Quizá algún día dejaré de exhibirme en ferias de libros y me abstendré de dar tantas entrevistas inútiles y escabrosas en las que se habla de todo menos del libro. Pero ahora soy un rehén de la editorial, un escritor en campaña, un promotor incansable, afónico, sospechosamente amable, de mis propias mentiras. Por eso hablo de mi última novela frente a un público numeroso y variopinto, extraño y descorazonador, un raro amasijo de ex combatientes de guerra, adolescentes lujuriosas, señoras aburridas, borrachines zigzagueantes con ganas de seguir la juerga conmigo, poetas con sus poemarios sufridos y cursilones, diplomáticos peruanos, peruanos en general (que son infinitamente más confiables que los diplomáticos peruanos) y chicos suaves en busca de un poco de cariño (que sobreestiman mis capacidades amatorias y mis capacidades en general). Pienso: Puede que toda esta gente haya venido acá sólo porque está lloviendo y necesita guarecerse. Pienso: Puede que toda esta gente haya venido acá porque el acto —me resisto a decir: el espectáculo— es gratuito. Pienso: Está claro que nunca he escrito una gran novela y parece improbable que algún día lograré escribirla. Y luego hablo, es decir, miento. Si escribir una novela es ya mentir, hablar sobre una novela es mentir sobre mentiras. Ni yo mismo me creo las cosas que digo. Pero a ratos la gente se ríe y eso sirve de consuelo y mitiga la culpa del charlatán profesional.

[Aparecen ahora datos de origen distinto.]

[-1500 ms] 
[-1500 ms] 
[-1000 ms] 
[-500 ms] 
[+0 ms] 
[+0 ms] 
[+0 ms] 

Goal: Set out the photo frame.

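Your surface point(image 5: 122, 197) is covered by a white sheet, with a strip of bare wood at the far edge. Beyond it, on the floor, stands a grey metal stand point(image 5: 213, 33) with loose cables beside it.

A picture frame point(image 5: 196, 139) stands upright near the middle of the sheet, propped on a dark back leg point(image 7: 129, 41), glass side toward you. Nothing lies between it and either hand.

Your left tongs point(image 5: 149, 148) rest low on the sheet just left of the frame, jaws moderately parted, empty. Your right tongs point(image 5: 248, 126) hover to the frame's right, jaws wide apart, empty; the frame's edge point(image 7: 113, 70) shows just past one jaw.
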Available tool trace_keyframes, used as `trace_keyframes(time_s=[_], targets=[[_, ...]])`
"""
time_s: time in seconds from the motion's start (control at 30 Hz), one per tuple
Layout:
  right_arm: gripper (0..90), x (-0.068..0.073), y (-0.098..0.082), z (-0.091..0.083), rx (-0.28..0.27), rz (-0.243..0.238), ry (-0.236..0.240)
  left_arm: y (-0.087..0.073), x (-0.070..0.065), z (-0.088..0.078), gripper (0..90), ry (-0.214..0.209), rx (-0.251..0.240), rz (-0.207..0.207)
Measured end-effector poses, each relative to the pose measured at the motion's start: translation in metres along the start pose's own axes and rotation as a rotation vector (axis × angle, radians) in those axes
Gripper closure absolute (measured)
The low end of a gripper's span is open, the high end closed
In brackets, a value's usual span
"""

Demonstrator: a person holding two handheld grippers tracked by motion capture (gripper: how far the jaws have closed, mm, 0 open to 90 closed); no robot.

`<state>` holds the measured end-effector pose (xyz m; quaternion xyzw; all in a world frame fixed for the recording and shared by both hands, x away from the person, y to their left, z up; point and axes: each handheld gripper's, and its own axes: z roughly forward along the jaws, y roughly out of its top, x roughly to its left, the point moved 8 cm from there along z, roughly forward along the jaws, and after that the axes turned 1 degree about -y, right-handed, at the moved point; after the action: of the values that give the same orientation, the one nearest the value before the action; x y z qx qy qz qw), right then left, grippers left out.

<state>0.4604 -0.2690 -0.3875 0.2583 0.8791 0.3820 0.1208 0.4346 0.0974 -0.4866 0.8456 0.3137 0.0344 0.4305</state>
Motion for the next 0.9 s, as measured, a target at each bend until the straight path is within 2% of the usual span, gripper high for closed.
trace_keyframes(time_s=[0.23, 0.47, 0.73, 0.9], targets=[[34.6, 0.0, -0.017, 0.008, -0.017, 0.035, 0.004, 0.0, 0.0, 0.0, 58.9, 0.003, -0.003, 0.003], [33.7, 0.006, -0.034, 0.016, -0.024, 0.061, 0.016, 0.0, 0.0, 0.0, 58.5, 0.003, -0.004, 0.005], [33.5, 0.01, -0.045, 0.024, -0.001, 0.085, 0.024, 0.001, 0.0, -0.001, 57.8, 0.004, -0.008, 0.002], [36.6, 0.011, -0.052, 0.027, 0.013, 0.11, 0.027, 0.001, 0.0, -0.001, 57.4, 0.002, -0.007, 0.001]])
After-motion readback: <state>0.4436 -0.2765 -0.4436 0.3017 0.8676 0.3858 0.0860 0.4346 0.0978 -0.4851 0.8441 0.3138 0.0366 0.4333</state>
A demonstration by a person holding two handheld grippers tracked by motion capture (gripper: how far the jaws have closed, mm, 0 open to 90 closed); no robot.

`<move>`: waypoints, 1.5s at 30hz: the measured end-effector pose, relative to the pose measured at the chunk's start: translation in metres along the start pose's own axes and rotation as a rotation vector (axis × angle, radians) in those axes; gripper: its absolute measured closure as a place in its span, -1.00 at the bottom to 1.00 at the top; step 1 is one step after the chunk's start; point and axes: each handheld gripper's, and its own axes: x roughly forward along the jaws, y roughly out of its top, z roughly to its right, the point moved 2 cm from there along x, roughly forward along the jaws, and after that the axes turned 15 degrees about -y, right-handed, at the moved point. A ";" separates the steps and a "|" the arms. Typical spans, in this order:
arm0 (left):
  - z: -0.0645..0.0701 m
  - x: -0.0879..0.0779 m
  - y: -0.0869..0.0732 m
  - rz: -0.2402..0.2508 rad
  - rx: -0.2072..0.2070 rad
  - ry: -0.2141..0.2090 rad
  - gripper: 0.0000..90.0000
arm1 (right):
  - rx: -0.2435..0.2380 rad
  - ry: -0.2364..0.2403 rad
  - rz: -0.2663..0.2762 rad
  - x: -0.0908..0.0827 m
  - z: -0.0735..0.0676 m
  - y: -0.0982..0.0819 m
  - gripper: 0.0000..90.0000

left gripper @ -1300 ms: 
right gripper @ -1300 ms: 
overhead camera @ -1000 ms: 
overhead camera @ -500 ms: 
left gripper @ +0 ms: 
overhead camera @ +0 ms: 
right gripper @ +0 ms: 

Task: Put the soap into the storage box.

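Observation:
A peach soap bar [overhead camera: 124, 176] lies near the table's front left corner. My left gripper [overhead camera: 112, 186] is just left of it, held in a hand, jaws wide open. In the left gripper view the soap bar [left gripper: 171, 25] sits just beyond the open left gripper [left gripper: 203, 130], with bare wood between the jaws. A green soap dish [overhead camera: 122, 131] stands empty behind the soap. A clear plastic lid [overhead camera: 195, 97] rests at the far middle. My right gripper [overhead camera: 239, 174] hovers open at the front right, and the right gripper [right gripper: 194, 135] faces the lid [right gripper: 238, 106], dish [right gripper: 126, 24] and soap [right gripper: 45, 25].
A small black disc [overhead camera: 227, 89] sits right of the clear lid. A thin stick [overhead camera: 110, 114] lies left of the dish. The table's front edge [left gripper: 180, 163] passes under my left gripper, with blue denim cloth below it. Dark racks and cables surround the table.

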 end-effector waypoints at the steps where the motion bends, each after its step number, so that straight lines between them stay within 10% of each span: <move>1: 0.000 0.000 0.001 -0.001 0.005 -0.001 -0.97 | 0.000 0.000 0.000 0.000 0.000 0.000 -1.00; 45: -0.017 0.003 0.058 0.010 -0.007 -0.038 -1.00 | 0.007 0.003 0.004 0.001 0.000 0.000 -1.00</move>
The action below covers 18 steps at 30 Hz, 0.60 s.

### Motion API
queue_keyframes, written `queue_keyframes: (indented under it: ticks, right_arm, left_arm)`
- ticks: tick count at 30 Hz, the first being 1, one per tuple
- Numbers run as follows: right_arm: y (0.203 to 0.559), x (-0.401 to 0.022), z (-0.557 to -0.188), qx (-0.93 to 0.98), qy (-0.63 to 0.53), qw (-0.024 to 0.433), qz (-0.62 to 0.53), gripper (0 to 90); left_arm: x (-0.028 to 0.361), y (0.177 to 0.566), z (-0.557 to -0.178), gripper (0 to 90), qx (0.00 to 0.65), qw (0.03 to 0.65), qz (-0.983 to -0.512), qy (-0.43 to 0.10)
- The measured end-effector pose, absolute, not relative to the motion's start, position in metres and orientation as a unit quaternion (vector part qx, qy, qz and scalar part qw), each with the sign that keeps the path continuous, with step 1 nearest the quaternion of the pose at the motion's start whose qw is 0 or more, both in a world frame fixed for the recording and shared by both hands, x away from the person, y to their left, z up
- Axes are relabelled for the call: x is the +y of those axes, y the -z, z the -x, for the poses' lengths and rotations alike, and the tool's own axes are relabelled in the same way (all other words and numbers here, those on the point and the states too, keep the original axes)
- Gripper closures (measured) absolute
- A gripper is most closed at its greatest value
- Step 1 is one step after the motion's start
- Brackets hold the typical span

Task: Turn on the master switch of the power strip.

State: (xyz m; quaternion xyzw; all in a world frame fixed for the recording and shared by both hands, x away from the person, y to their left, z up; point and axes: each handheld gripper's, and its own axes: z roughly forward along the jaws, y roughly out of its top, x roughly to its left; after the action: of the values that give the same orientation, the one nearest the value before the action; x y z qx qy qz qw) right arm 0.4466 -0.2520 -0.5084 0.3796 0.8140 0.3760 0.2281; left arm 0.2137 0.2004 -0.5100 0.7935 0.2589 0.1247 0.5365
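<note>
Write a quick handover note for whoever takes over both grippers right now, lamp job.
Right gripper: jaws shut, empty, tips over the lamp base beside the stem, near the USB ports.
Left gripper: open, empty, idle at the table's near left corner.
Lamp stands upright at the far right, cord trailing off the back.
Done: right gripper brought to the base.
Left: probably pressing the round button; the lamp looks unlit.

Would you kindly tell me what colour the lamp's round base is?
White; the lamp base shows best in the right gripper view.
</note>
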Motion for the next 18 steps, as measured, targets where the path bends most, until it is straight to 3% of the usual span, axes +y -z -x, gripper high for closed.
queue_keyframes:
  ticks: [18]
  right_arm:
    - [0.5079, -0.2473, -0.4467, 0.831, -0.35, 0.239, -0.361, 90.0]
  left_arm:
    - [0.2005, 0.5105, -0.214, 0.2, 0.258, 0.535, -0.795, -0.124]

De vuelta en el hotel, no consigo dormir. He tomado demasiadas pastillas y reboto en la cama.
Estoy helado. El hotel carece de calefacción. Hay una chimenea en la habitación, lo que parece tan elegante como inútil. Llamo a la recepción y pido que la enciendan. Un botones vigoroso se arrodilla y prende el fuego ante mi mirada arrobada. Procura un calorcillo bienhechor pero fugaz, que apenas dura media hora o poco más. Me ocupo entonces de que no se apague el fuego, de avivar las llamas. No duermo ni lo intento siquiera, porque ahora me obsesiona que no languidezcan las brasas ardientes, que sigan crujiendo las leñas. Echo al fuego todo lo que puedo: periódicos colombianos, libros que me han regalado o que he comprado en la feria, la biblia de tapa verde de la mesa de noche, dos pantalones de pijama que ensucié torpemente al derramar sobre ellos la crema de tomate que me trajeron esa noche a la habitación. Todo arde y se abrasa y es útil a la causa justiciera de aliviar el frío bogotano. En algún momento de la madrugada, danzando insomne frente a la chimenea, consumidas ya las leñas y todas las páginas de la biblia —que nunca me auxiliaron más eficazmente—, se extingue el fuego y vuelve el frío, insidioso.